WHAT THE TASK REQUIRES » What follows is data; output all of it exactly as given.

MATERIAL PROVIDED »

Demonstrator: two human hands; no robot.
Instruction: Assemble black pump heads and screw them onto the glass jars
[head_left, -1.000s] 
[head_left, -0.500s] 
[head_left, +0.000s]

ANSWER TO THIS TASK »
Demonstrator: two human hands; no robot.
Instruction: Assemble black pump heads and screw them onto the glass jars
[head_left, -1.000s] 
[head_left, -0.500s] 
[head_left, +0.000s]

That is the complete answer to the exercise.